In Genesis 3:22-23, God seems to express concern over the possibility of humans rivaling him. From the NRSV translation:
(22) And the Lord God said, “The man has now become like one of us, knowing good and evil. He must not be allowed to reach out his hand and take also from the tree of life and eat, and live forever.” (23) So the Lord God banished him from the Garden of Eden to work the ground from which he had been taken.
But even with the banishment from the Garden of Eden and the whole Tower of Babel episode in which God voices his qualms about humanity becoming too powerful, God also has moments in which he welcomes it when people challenge him. Genesis 32:24-32 is the story of Jacob wrestling with God and insisting “I will not let you go unless you bless me,” and he gets his blessing. And it’s in these verses that we get an explanation for the meaning of the name Israel – “The one who strives with God” (from the notes of The New Oxford Annotated Bible).

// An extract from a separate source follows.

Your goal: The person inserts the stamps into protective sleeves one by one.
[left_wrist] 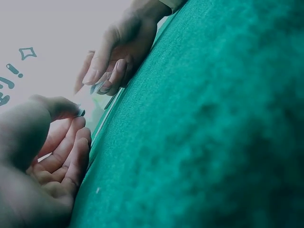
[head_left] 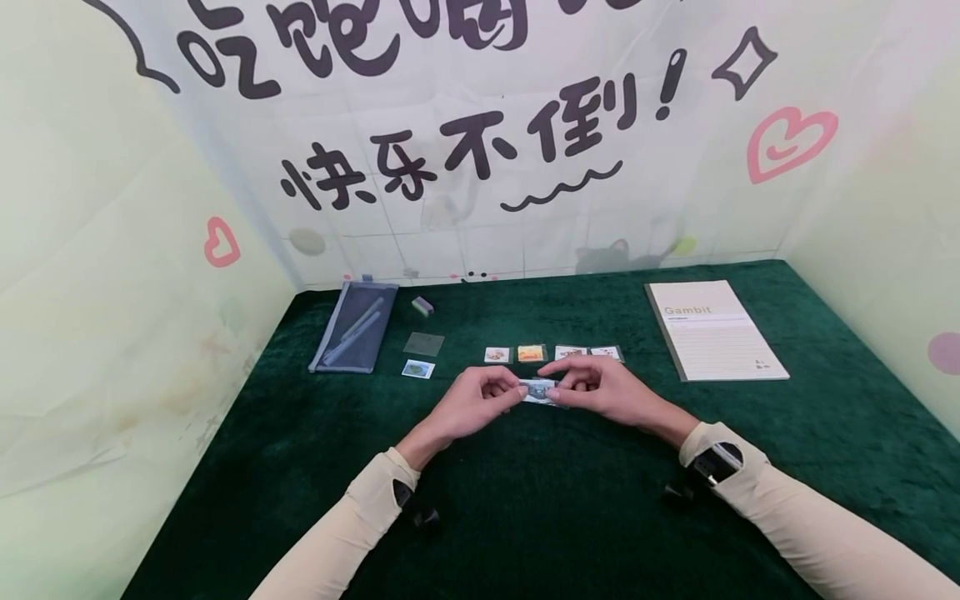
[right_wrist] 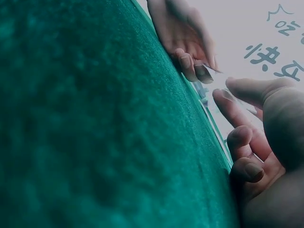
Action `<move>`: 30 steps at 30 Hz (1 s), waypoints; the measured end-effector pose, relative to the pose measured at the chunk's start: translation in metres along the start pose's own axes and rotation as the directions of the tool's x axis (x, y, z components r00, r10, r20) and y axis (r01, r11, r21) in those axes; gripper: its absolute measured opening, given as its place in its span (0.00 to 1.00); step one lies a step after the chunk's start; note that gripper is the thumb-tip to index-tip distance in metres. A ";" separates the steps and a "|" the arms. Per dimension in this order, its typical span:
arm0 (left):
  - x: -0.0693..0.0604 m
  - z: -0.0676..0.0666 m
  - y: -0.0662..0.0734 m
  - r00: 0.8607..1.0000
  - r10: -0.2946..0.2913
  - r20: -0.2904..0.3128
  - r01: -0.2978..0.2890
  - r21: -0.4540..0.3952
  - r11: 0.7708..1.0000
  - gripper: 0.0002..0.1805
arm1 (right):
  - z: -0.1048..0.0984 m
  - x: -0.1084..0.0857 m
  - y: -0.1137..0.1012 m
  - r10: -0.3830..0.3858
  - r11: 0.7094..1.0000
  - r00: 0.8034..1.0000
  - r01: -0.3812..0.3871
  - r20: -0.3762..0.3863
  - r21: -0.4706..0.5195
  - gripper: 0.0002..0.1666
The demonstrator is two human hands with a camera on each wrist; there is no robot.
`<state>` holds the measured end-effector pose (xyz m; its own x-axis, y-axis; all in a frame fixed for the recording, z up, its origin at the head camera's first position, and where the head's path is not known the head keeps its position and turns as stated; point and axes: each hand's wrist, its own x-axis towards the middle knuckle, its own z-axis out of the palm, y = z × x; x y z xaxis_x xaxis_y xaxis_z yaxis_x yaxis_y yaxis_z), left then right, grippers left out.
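Observation:
Between the two hands, just above the green cloth, is a small picture card [head_left: 537,391] with a bluish print, in what looks like a clear sleeve. The left hand [head_left: 480,402] pinches its left end between thumb and curled fingers. At its right end the right hand [head_left: 604,390] holds it with the thumb, index finger raised over the top edge. Both wrist views show the left hand [left_wrist: 52,152] and right hand [right_wrist: 256,128] facing each other, the card thin and blurred between them. Behind them lie an orange card [head_left: 532,353] and a white-edged card [head_left: 498,355] in a row.
Two more cards, partly behind the right hand, continue the row. To the left lie a blue-edged card [head_left: 417,369], a clear sleeve [head_left: 423,344], an eraser [head_left: 423,306] and a mesh pouch [head_left: 354,327] with pens. A notebook [head_left: 716,331] lies at the right.

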<state>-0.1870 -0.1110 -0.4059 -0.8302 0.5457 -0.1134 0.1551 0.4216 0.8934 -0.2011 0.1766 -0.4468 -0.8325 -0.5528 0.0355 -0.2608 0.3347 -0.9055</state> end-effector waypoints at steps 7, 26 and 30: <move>0.010 0.005 -0.022 1.000 -0.003 -0.007 0.003 -0.010 1.000 0.11 | 0.000 -0.001 0.002 0.001 1.000 1.000 -0.001 -0.015 -0.008 0.21; 0.014 0.007 -0.036 0.997 0.025 -0.078 -0.028 -0.038 0.999 0.12 | -0.001 -0.001 0.001 -0.025 1.000 0.999 0.025 -0.036 -0.002 0.20; 0.013 0.006 -0.035 0.999 0.035 -0.042 -0.035 -0.015 0.999 0.13 | -0.001 -0.001 0.000 -0.022 1.000 1.000 0.022 -0.021 -0.003 0.21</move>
<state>-0.2003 -0.1140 -0.4417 -0.8462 0.5290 -0.0639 0.1762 0.3910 0.9034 -0.2011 0.1784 -0.4465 -0.8366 -0.5440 0.0647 -0.2811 0.3249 -0.9030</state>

And what is Trigun but a story of striving between creator and creation? There’s plenty of contentious striving, full of pain and conflict, but there’s also the striving for understanding – a struggle to truly KNOW the other so that together, they may have a chance at building a more mutually beneficial future.
TLDR: I think the relationship of mutual contention between God and mankind as seen in the Hebrew Bible is a better analogy for the humans vs plants conflict than the Christian view of original sin cutting people off from a perfect supreme authority.